§ **Task details**: Begin the copy at the line containing "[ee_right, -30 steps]" in the data below and end it at the line containing "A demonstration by", keeping each line exact and leaving out pictures.

§ **Input data**:
┌──

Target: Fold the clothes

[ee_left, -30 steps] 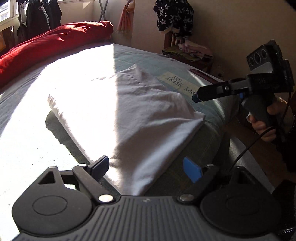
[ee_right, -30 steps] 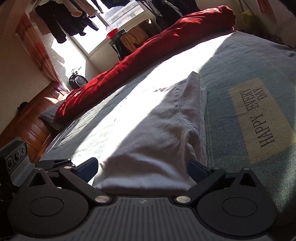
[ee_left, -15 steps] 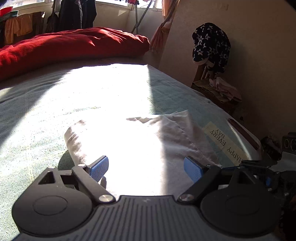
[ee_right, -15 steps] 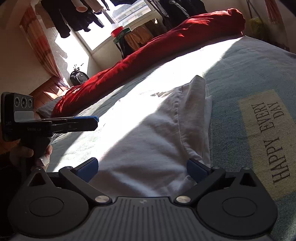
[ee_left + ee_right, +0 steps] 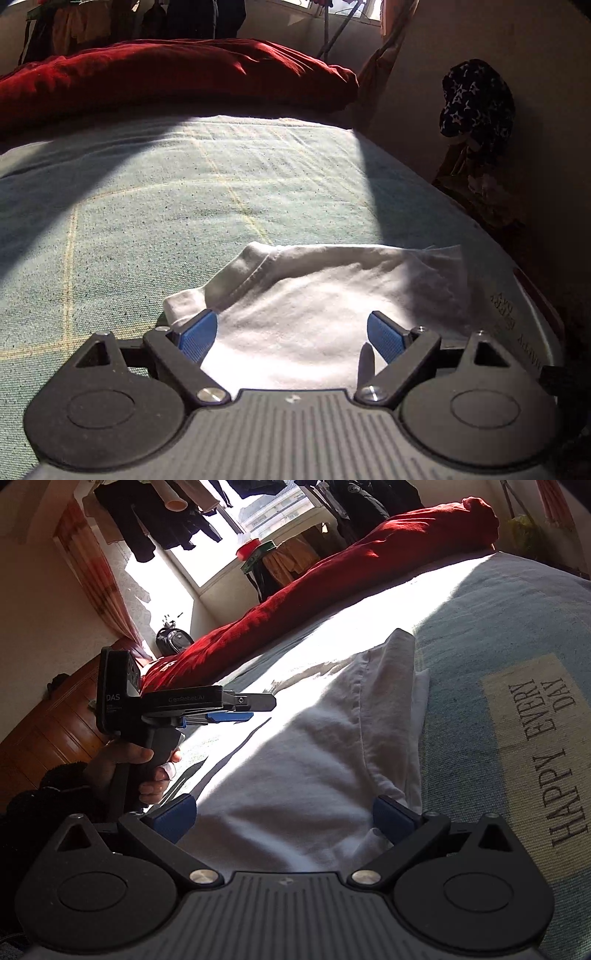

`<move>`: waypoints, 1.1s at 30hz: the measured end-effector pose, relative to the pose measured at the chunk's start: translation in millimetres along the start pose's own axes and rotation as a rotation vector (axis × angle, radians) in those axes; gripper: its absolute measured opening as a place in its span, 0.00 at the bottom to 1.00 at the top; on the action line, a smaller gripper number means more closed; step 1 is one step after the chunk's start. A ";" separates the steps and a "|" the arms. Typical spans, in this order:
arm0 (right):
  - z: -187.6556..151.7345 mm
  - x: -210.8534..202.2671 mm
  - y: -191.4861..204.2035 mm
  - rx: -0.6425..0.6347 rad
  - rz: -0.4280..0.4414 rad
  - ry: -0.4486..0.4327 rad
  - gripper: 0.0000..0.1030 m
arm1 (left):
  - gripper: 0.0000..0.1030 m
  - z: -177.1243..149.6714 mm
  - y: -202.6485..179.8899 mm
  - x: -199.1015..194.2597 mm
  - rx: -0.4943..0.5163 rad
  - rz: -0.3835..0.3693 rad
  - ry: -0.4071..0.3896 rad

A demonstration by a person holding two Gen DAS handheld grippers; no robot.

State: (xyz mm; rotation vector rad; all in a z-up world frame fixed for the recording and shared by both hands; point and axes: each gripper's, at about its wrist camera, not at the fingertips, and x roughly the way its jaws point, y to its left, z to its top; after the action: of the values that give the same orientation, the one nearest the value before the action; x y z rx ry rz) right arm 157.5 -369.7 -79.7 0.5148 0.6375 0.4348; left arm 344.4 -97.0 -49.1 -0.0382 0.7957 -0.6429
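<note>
Each of the two tongs is a matt black plastic tool with a ribbed grey-black top plate, two round black discs with a circular recess at the sides, and angled black arms pinned by bright silver screws. The left tongs (image 5: 290,336) carry ridged bright blue pads (image 5: 195,338); the right tongs (image 5: 284,818) carry darker blue ones. Seen side-on, the left tongs (image 5: 255,707) have a black pistol grip and pale "DAS" lettering. The hand (image 5: 147,771) wears a fuzzy black sleeve (image 5: 40,797).
</note>
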 end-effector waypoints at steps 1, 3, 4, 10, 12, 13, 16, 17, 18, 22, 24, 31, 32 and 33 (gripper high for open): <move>5.8 -2.0 2.4 -0.009 0.003 0.001 1.00 | 0.86 0.8 -0.6 -0.3 0.002 0.003 0.001; 21.0 -5.9 8.3 -0.058 0.003 -0.013 1.00 | 0.86 5.4 -1.6 -9.0 -0.002 -0.028 -0.026; 30.5 -6.9 11.6 -0.096 -0.004 -0.027 1.00 | 0.86 8.0 -1.1 -11.8 -0.012 -0.040 -0.032; 84.8 29.4 8.0 -0.214 -0.017 -0.033 1.00 | 0.86 8.1 7.3 -12.0 -0.074 -0.084 -0.009; 91.4 48.6 -2.4 -0.227 -0.057 -0.009 1.00 | 0.86 4.8 11.8 -8.0 -0.085 -0.066 0.005; 92.6 58.3 -10.1 -0.221 -0.084 0.014 1.00 | 0.86 3.3 15.0 -4.8 -0.089 -0.058 0.016; 88.9 73.9 -32.5 -0.174 -0.112 0.048 1.00 | 0.86 1.4 22.3 0.9 -0.105 -0.062 0.026; 87.1 73.3 -36.2 -0.168 -0.111 0.042 1.00 | 0.86 3.4 21.2 -0.8 -0.105 -0.059 0.018; 85.4 72.8 -39.8 -0.162 -0.110 0.036 1.00 | 0.86 5.5 19.9 -2.5 -0.105 -0.055 0.009; 87.7 52.3 -31.3 -0.148 -0.113 -0.007 1.00 | 0.86 18.9 4.1 -8.5 -0.078 -0.140 -0.029; 88.0 41.0 -21.4 -0.161 -0.088 -0.032 1.00 | 0.86 23.8 -7.1 -1.6 -0.053 -0.186 -0.022; 68.3 42.4 -5.1 -0.188 -0.093 0.052 1.00 | 0.86 30.7 -16.9 53.6 0.003 -0.072 0.030; 65.6 44.1 -8.1 -0.170 -0.117 0.067 1.00 | 0.86 32.2 -13.9 61.0 -0.020 -0.063 0.057; 63.4 42.8 -10.3 -0.151 -0.128 0.069 1.00 | 0.86 33.3 -14.9 60.0 -0.014 -0.055 0.053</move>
State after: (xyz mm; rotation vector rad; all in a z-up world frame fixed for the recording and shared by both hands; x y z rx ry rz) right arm 232.2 -375.2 -61.1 0.3144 0.6940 0.3771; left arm 390.3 -148.8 -60.6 -0.0567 0.8528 -0.6929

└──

§ **Expected answer**:
[ee_right, -30 steps] 
[ee_left, -15 steps] 
[ee_right, -15 steps] 
[ee_left + ee_right, +0 steps] 

`<move>`: waypoints, 1.1s at 30hz: the measured end-effector pose, relative to the pose measured at the chunk's start: translation in millimetres along the start pose's own axes and rotation as a rotation vector (axis × angle, radians) in those axes; gripper: its absolute measured opening as a place in its span, 0.00 at the bottom to 1.00 at the top; on the action line, a smaller gripper number means more closed; step 1 is one step after the chunk's start. A ";" separates the steps and a "|" the arms. Typical spans, in this order:
arm0 (right):
  - z: -187.6556..151.7345 mm
  - x: -210.8534..202.2671 mm
  - y: -191.4861..204.2035 mm
  - rx: -0.6425..0.6347 rad
  - rz: -0.4280..0.4414 rad
  - ry: -0.4486..0.4327 rad
  - gripper: 0.0000..0.1030 m
arm1 (left):
  - gripper: 0.0000..0.1030 m
  - z: -177.1243..149.6714 mm
  - y: -202.6485..179.8899 mm
  - x: -199.1015..194.2597 mm
  - rx: -0.4943..0.5163 rad
  - rz: -0.3835..0.3693 rad
  - ry: -0.4071..0.3896 rad

A demonstration by a person holding two Gen DAS handheld grippers; no robot.

The answer given is complete as it stands.